▸ Work to be completed
Please write out all the entries exactly, without the pictures.

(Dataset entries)
■ ■ ■ ■ ■ ■ ■

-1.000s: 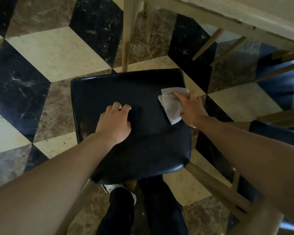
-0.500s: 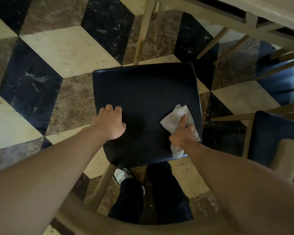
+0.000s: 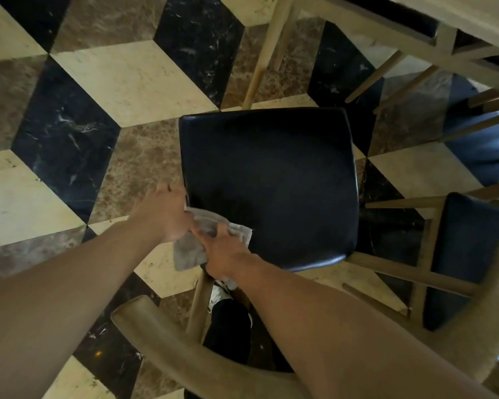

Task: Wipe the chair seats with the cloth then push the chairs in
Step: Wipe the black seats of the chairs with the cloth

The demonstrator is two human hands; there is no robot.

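Observation:
A black padded chair seat on a pale wooden frame lies below me. A grey-white cloth sits at the seat's near left corner and hangs over the edge. My right hand presses on the cloth and holds it. My left hand is at the seat's left edge, fingers curled, touching the cloth's left end. The chair's curved wooden backrest crosses the bottom of the view under my arms.
A second chair with a black seat stands close on the right. The wooden table edge and its legs are at the top. The floor is a cream, brown and black marble pattern. My shoe and dark trousers show below.
My right hand has dragged the cloth from the seat's right side across to its near left corner. My left hand has slid off the seat top to its left edge, meeting the cloth.

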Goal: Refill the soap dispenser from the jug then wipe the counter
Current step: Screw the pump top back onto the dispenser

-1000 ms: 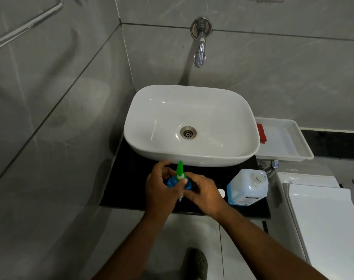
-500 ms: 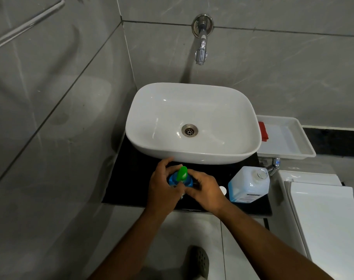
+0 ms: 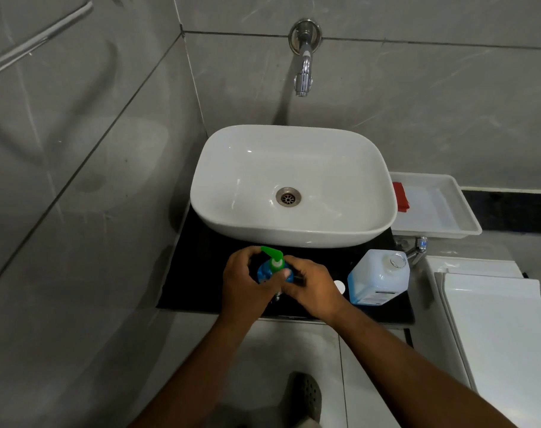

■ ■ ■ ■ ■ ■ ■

▸ Solution for this task
-1.000s: 
-0.500s: 
+0.000s: 

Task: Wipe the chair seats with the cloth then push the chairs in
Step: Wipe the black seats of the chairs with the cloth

The demonstrator is two human hands; there is no robot.

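Observation:
A black padded chair seat on a pale wooden frame lies below me. A grey-white cloth sits at the seat's near left corner and hangs over the edge. My right hand presses on the cloth and holds it. My left hand is at the seat's left edge, fingers curled, touching the cloth's left end. The chair's curved wooden backrest crosses the bottom of the view under my arms.
A second chair with a black seat stands close on the right. The wooden table edge and its legs are at the top. The floor is a cream, brown and black marble pattern. My shoe and dark trousers show below.
My right hand has dragged the cloth from the seat's right side across to its near left corner. My left hand has slid off the seat top to its left edge, meeting the cloth.
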
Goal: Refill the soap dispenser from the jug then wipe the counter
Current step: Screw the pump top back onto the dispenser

-1000 ms: 
-500 ms: 
+0 ms: 

This finishes the output for the exercise.